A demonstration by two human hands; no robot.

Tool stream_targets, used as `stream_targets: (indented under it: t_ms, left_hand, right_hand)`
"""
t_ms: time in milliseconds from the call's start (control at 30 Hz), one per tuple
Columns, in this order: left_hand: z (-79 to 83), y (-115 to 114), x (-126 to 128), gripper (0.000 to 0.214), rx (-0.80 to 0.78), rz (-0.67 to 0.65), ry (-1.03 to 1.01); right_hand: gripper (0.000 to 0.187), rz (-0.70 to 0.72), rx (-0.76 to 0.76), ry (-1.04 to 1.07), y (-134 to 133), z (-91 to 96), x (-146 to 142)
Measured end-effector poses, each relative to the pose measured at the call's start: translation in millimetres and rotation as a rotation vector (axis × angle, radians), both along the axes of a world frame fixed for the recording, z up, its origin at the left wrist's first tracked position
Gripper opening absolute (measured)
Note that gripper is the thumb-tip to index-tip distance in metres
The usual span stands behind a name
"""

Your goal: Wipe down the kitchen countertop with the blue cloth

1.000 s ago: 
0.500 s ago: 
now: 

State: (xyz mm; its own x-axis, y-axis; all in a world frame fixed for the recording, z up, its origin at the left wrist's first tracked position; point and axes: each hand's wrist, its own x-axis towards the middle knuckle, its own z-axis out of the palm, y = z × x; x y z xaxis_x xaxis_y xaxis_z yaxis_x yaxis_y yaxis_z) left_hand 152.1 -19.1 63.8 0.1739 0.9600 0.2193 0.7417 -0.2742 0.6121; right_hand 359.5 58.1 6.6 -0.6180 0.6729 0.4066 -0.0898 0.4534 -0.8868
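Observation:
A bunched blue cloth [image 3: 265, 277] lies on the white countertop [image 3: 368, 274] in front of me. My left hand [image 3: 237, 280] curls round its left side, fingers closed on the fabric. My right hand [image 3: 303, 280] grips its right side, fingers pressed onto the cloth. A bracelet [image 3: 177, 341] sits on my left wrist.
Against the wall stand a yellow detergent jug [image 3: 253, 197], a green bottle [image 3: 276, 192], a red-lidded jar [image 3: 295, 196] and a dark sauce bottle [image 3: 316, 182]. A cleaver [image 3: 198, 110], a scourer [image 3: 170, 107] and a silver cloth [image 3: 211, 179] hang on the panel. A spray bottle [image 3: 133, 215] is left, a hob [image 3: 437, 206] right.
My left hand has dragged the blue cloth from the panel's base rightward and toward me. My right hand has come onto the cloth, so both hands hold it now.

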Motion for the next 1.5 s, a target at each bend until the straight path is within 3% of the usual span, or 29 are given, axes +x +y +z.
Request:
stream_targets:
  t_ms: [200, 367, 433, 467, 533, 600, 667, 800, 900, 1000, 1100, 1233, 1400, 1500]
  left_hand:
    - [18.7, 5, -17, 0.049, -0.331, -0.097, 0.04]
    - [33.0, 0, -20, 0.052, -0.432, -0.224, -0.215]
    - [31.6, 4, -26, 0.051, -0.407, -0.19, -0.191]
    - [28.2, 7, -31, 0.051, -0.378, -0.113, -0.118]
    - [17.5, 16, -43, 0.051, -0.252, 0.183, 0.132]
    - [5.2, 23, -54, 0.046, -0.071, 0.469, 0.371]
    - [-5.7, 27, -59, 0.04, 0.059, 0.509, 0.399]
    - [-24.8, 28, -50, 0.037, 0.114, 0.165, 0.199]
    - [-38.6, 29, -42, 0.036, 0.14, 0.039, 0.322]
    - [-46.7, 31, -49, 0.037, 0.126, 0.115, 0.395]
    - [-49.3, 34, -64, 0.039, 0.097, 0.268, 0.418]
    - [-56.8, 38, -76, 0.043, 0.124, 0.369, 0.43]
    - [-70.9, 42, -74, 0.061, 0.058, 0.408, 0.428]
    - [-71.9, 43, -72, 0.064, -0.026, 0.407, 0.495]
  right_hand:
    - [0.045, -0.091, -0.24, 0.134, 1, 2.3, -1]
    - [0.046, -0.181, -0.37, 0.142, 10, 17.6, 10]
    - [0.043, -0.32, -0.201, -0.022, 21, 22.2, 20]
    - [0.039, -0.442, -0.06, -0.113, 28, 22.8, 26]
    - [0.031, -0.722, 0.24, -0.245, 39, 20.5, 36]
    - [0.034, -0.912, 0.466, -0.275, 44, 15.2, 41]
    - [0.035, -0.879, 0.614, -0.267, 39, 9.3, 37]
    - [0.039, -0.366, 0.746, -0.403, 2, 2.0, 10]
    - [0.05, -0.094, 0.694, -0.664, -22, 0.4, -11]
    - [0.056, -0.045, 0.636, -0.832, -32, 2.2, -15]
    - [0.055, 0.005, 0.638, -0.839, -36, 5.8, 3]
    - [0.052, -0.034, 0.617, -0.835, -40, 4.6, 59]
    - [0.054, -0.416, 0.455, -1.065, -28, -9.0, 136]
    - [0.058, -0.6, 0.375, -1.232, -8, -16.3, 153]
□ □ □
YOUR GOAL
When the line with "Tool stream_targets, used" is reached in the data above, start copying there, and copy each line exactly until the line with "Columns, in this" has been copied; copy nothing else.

TASK SOLUTION
Tool stream_targets, used as `stream_targets: (indented under it: t_ms, left_hand, right_hand)`
"""
t_ms: time in milliseconds from the call's start (control at 30 Hz), one per tuple
Columns, in this order: left_hand: z (-79 to 83), y (-115 to 114), x (-126 to 128), gripper (0.000 to 0.214), rx (-0.80 to 0.78), rz (-0.67 to 0.65), ry (-1.03 to 1.01); right_hand: gripper (0.000 to 0.187), rz (-0.70 to 0.72), rx (-0.76 to 0.76), ry (-1.04 to 1.07), y (-134 to 133), z (-91 to 96), x (-146 to 142)

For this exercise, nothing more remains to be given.